In Los Angeles, Unnamed Press staff also continue to work remotely, though “we have a couple of set office days each week where one person goes in to handle administrative details,” publisher Chris Heiser said. “Otherwise it’s a lot of Zoom meetings.” Sales are up “significantly” this year, he noted, due to a “dramatic” increase in direct sales as well as a “modest” increase in e-book sales. But the press continues to focus on its regular trade channels, particularly indie bookstores, which Heiser described as doing “incredible work” in their communities.
Earlier this month, there were protests and looting in Dallas’s Deep Ellum neighborhood, but Deep Vellum Books, a bookstore that houses Deep Vellum Publishing’s offices, was spared. The store remains closed, and the press’s three full-time employees are working from home. “We were lucky,” noted publisher Will Evans. “We are still here for the community.”
Evans said sales of Deep Vellum’s list of international literature are “really down” through Consortium, its distributor, but direct sales are up. Fowzia Karimi’s Above Us the Milky Way, an April release that was the press’s first hardcover novel and its first English-language original, is currently its top seller.

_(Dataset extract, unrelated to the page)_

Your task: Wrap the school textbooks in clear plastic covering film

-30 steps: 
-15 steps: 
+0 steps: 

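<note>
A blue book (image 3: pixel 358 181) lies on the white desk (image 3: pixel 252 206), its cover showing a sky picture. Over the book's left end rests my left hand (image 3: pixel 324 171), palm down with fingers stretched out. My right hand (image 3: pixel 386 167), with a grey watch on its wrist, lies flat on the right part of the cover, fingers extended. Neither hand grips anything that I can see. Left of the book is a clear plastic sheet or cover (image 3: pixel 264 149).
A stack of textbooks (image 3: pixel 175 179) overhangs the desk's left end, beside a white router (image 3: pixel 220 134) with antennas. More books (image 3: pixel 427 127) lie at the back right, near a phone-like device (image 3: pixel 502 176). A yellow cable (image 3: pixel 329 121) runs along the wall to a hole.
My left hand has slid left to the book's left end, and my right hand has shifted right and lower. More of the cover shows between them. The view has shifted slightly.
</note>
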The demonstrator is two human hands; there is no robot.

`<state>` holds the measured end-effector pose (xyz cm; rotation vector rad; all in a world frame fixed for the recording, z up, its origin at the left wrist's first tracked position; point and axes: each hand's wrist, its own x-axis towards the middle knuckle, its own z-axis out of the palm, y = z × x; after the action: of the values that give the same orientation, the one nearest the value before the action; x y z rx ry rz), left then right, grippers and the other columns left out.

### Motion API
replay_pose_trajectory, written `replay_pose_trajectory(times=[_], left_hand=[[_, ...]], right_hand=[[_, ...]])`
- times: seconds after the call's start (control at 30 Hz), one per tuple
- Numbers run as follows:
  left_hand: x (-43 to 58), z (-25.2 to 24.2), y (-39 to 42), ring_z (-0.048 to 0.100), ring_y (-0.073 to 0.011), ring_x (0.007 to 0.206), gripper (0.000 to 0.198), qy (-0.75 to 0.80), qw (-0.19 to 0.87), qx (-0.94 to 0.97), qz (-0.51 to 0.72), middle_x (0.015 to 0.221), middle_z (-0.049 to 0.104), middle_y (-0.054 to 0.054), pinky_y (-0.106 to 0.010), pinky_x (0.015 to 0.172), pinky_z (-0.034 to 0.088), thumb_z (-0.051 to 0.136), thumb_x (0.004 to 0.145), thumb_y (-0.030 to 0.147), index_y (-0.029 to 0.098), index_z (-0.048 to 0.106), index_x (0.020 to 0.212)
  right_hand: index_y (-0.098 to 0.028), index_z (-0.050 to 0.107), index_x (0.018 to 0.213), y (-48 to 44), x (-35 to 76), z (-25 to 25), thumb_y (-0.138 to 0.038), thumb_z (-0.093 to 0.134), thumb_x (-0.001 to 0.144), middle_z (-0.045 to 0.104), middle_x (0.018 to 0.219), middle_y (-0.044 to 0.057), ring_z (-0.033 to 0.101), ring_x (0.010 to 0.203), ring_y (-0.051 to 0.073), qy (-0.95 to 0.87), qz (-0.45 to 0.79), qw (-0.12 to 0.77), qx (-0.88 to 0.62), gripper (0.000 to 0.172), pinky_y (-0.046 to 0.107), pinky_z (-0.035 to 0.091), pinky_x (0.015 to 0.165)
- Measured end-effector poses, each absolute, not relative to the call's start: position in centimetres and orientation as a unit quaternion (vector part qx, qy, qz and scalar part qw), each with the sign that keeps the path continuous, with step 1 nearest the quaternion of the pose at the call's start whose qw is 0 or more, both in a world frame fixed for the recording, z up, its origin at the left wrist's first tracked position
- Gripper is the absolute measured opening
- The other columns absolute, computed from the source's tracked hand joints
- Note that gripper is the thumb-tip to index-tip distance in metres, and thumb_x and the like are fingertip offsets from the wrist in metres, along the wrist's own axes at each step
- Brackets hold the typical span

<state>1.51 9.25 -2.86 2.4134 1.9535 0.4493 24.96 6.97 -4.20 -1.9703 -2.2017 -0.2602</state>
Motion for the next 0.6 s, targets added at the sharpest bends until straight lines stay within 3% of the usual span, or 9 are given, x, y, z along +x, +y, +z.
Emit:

In Spartanburg, S.C., Hub City Press director Meg Reid explained that sales through its distributor, PGW, are down 15%, but direct sales are up “four times what we usually see.” She added, “As a small press, we’re not used to dealing with buckets of packages.” The press, part of the nonprofit Hub City Writers Project (HCWP), delayed the release of its two spring titles by a month—a move that proved to be fortuitous in the case of The Prettiest Star by Carter Sickels, a novel set during the AIDS epidemic, which landed just in time for Gay Pride Month promotions in June and pumped up sales.
Another serendipitous occurrence: HCWP had been planning to slowly renovate its offices, but those renovations were sped up this spring while staff worked remotely. “We’ve been back in the building since mid-May,” Reid said, “and it’s like we had this totally clean new office to return to.”